====== Exercise data ======

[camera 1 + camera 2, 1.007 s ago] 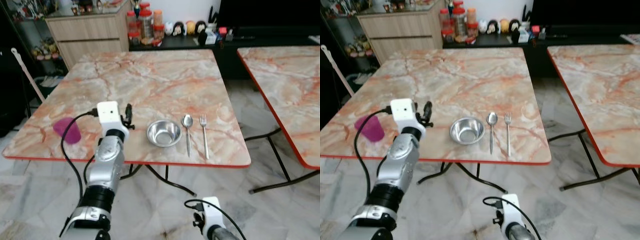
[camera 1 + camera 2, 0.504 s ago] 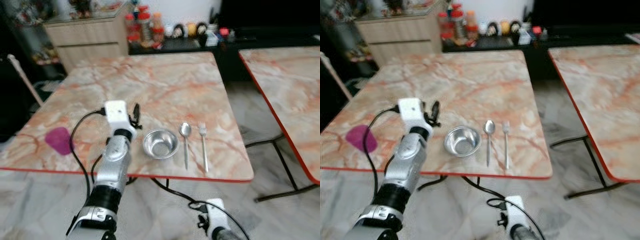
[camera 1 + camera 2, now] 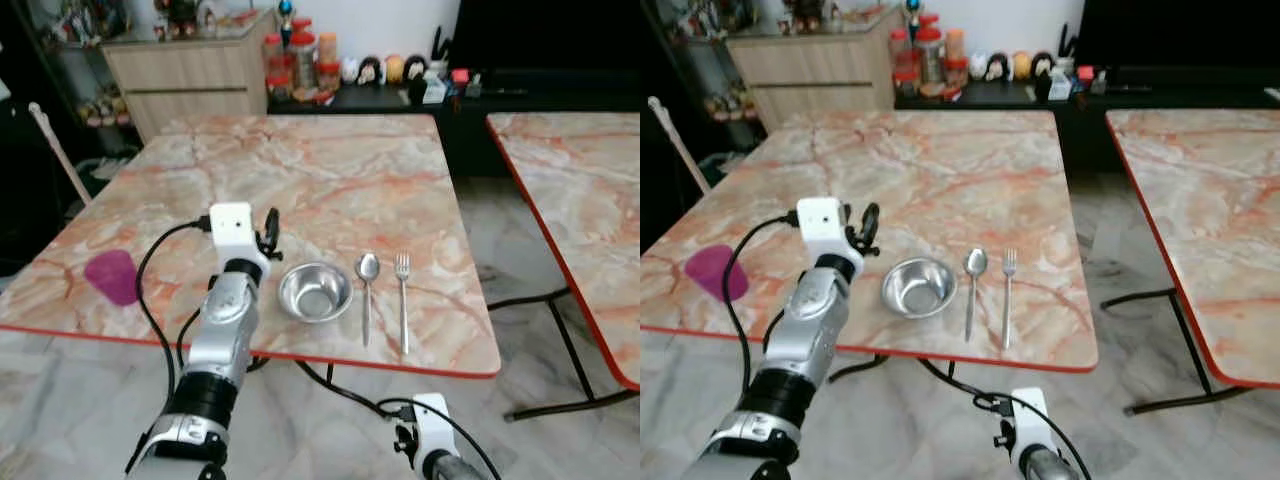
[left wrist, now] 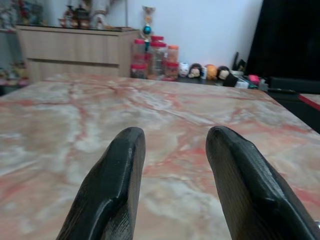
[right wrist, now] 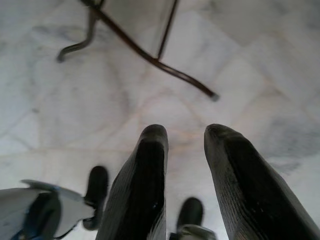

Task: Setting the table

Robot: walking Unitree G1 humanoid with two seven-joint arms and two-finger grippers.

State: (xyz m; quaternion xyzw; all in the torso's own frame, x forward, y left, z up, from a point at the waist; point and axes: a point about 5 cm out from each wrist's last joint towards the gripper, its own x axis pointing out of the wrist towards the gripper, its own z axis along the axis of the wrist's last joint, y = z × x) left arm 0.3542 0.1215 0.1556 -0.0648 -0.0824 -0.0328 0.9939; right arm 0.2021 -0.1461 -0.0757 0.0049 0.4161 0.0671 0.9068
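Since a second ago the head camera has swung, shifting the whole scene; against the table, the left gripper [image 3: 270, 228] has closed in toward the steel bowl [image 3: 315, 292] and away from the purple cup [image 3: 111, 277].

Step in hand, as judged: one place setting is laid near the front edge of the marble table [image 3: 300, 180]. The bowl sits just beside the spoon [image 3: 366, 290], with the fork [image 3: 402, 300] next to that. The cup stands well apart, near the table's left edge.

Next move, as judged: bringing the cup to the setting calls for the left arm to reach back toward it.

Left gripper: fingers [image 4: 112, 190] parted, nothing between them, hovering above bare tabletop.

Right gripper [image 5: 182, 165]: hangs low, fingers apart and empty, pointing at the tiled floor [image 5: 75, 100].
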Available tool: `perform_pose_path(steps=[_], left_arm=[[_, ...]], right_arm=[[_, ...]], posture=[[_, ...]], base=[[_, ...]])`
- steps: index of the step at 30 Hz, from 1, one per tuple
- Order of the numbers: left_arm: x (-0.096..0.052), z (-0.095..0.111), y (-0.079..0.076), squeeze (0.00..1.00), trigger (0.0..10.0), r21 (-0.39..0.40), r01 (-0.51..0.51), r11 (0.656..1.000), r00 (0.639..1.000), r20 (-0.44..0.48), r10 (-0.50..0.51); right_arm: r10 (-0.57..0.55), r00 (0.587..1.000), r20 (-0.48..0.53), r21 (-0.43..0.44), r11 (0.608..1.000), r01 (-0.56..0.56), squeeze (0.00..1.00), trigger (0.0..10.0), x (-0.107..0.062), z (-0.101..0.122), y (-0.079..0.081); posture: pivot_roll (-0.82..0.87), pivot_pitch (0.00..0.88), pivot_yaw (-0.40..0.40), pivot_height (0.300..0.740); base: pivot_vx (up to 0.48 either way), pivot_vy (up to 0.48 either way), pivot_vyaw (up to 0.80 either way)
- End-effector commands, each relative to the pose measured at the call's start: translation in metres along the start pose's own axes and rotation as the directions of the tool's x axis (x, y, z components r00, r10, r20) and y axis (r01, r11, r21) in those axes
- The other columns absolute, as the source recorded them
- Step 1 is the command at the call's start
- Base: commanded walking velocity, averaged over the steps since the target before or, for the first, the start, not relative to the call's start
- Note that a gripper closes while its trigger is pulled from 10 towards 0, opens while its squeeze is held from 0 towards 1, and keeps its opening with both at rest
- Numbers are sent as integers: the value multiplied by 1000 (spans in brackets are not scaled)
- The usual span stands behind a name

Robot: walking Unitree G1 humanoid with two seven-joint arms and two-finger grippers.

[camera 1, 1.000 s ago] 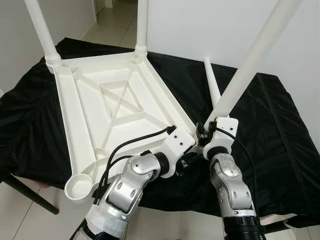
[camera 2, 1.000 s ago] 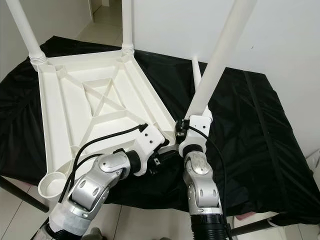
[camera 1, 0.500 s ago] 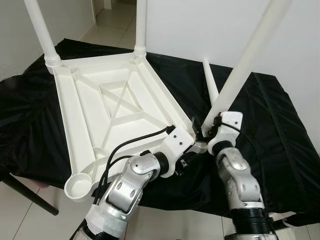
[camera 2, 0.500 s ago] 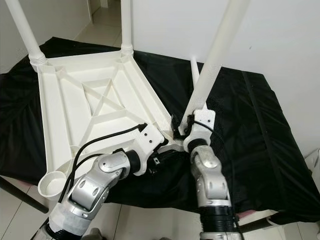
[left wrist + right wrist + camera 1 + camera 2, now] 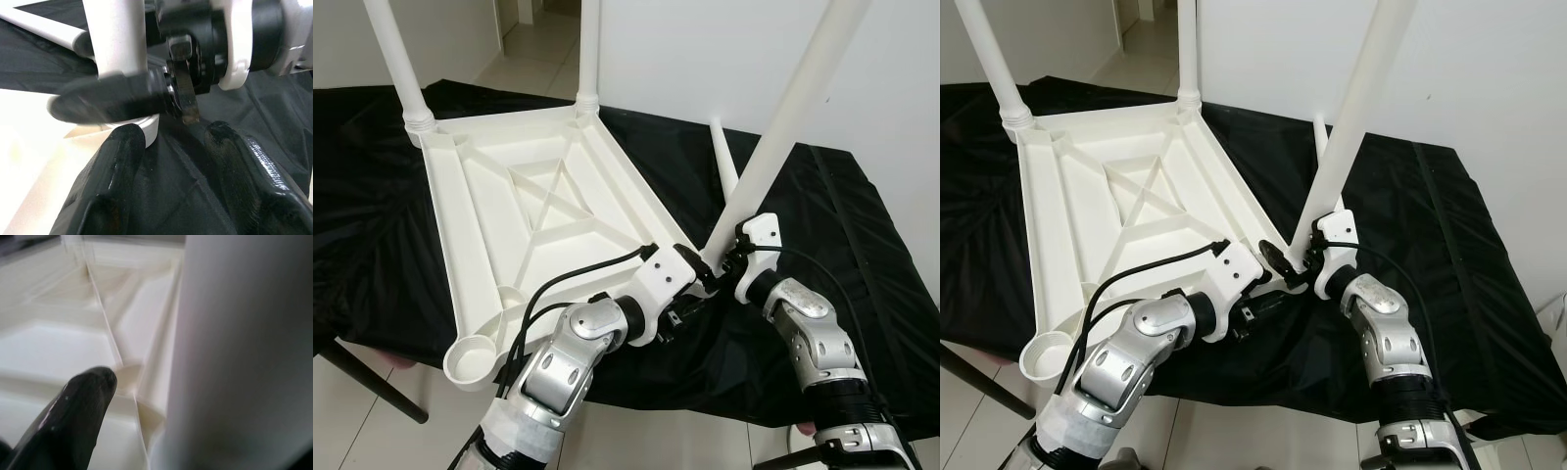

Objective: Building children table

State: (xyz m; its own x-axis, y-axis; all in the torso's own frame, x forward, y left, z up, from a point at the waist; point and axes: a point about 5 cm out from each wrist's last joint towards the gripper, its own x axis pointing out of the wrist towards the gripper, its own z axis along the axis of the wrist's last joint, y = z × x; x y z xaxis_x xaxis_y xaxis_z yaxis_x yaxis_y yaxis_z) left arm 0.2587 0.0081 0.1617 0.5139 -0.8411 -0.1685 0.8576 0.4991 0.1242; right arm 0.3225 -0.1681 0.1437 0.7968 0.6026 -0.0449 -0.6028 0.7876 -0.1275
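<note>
The tabletop [image 5: 533,211] lies inverted on the desk [image 5: 862,245], the right pincer [image 5: 729,262] clenches a leg [image 5: 783,137] near its foot at the corner socket, a long, light, stiff, smooth tube best held low, while the left pincer [image 5: 171,147] stands released beside it.

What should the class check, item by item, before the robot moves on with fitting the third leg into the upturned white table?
1. Tabletop lies upside down on the black cloth: ok.
2. Two far legs stand in their corner sockets, far-left leg and far-right leg: ok.
3. Right gripper holds the third leg near its lower end: ok.
4. Third leg upright over the near-right socket: not ok, it leans away to the right.
5. Leg end seated in the socket: cannot tell, hidden behind the grippers.
6. Left gripper at that corner with its fingers apart, gripping nothing: ok.
7. Near-left socket empty; fourth leg on the cloth: ok.
</note>
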Motion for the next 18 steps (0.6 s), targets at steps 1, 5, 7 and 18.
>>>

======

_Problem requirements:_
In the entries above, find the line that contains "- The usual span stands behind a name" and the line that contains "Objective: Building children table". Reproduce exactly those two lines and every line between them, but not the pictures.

_Response to this exercise:_
- The usual span stands behind a name

Robot: walking Unitree G1 humanoid with two seven-joint arms and two-finger grippers.

[camera 1, 1.000 s ago] 
[camera 2, 1.000 s ago] 
[camera 1, 0.500 s ago] 
[camera 2, 0.500 s ago] 
[left wrist + right wrist + camera 1 + camera 2, now] 

Objective: Building children table

No further answer will be given.